EXERCISE DETAILS>
Repeat the data in full and exactly. Leave the pictures out.

[Opening INFORMATION section]

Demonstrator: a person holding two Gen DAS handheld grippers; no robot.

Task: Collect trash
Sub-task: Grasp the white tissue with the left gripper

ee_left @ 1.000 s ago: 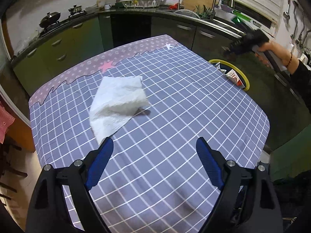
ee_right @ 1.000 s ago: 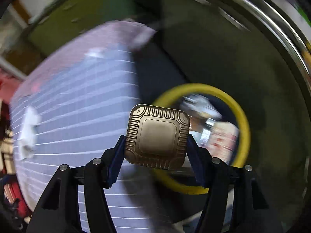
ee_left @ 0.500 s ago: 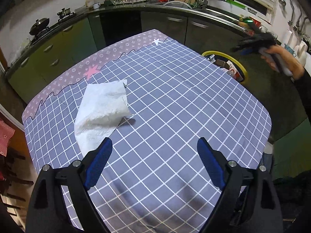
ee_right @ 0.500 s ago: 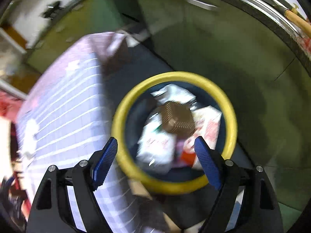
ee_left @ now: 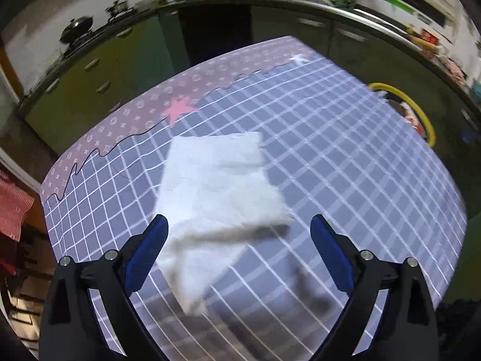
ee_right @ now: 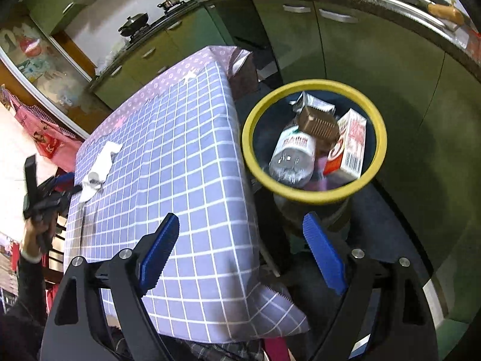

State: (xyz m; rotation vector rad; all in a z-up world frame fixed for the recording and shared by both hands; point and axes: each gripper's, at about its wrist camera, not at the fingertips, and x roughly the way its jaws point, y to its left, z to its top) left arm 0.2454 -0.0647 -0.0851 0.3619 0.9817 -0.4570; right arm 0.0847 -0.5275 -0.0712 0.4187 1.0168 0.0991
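One brown box [ee_right: 319,122] now inside bin [ee_right: 312,196], jaws emptied

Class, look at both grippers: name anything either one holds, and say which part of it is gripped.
Nothing is held. The left gripper is open over the white paper towel, pads not pressing it. The right gripper is open and empty.

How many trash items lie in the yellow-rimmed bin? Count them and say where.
4 visible: crinkled silver foil wrapper at back, ribbed brown square box centre, white plastic bottle left, white-red carton right. More may lie beneath.
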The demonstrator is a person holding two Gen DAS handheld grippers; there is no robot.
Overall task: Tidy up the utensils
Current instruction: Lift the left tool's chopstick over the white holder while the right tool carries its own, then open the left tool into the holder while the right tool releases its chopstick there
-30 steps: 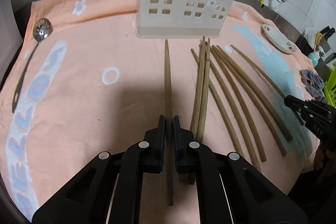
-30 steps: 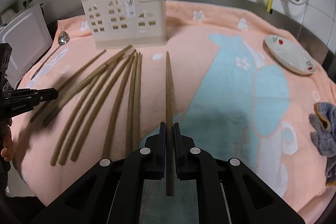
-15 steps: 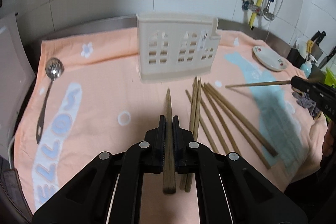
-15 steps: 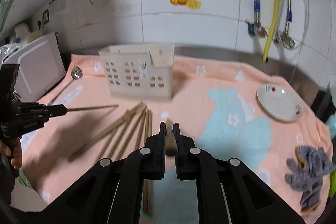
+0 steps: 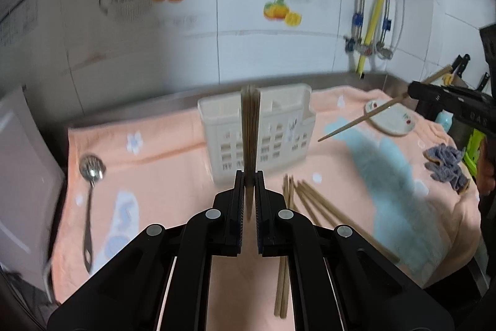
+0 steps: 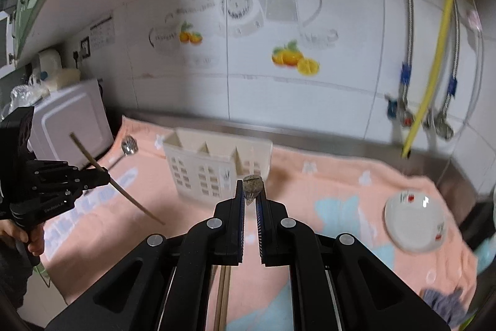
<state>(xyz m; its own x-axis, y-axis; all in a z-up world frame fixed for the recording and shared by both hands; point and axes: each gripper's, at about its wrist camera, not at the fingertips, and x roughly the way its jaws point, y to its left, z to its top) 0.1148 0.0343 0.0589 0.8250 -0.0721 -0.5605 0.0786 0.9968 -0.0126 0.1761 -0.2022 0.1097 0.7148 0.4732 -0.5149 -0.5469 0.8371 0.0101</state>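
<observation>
Hovering chopsticks (image 5: 250, 129) above holder rim (image 5: 279, 95)

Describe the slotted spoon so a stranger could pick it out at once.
Start from the peach towel covering the counter, then look left of the cream house-shaped utensil holder. The slotted spoon lies alone there: the only shiny metal utensil, while the others are brown wooden chopsticks.
</observation>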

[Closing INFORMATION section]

SOLUTION>
Demonstrator: a person holding two Gen DAS handheld grippers; no robot.

Task: Collect trash
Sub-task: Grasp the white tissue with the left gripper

ee_left @ 1.000 s ago: 
ee_right @ 1.000 s ago: 
ee_left @ 0.500 s ago: 
ee_right @ 0.500 s ago: 
ee_left @ now: 
ee_right @ now: 

State: (xyz m; rotation vector rad; all in a z-up world frame fixed for the recording and shared by both hands; point and axes: each gripper's, at about its wrist camera, not at the fingertips, and x roughly the way its jaws point, y to its left, z to its top) left arm 0.2454 -0.0647 -0.0851 0.3619 0.9817 -0.4570; right arm 0.0847 -0.5275 -0.0712 0.4187 1.0168 0.0991
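One brown box [ee_right: 319,122] now inside bin [ee_right: 312,196], jaws emptied

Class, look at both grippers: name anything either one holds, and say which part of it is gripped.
Nothing is held. The left gripper is open over the white paper towel, pads not pressing it. The right gripper is open and empty.

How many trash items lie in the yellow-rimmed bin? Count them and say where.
4 visible: crinkled silver foil wrapper at back, ribbed brown square box centre, white plastic bottle left, white-red carton right. More may lie beneath.
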The demonstrator is a person holding two Gen DAS handheld grippers; there is no robot.
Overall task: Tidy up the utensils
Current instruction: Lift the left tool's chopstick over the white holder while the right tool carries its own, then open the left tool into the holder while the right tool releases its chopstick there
-30 steps: 
-30 steps: 
-15 steps: 
-15 steps: 
+0 steps: 
+0 steps: 
<state>(xyz m; its own x-axis, y-axis; all in a z-up world frame fixed for the recording and shared by both hands; point and axes: each gripper's, at about its wrist camera, not at the fingertips, and x roughly the way its jaws point, y to its left, z to its top) 0.1148 0.0343 0.0589 0.8250 -0.0721 -0.5605 0.0786 0.9968 -0.0126 0.1761 -0.2022 0.1097 0.7148 0.4732 -0.5149 -0.5469 0.8371 0.0101</state>
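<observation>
Hovering chopsticks (image 5: 250, 129) above holder rim (image 5: 279, 95)

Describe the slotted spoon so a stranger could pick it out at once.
Start from the peach towel covering the counter, then look left of the cream house-shaped utensil holder. The slotted spoon lies alone there: the only shiny metal utensil, while the others are brown wooden chopsticks.
</observation>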

The output has been given in full.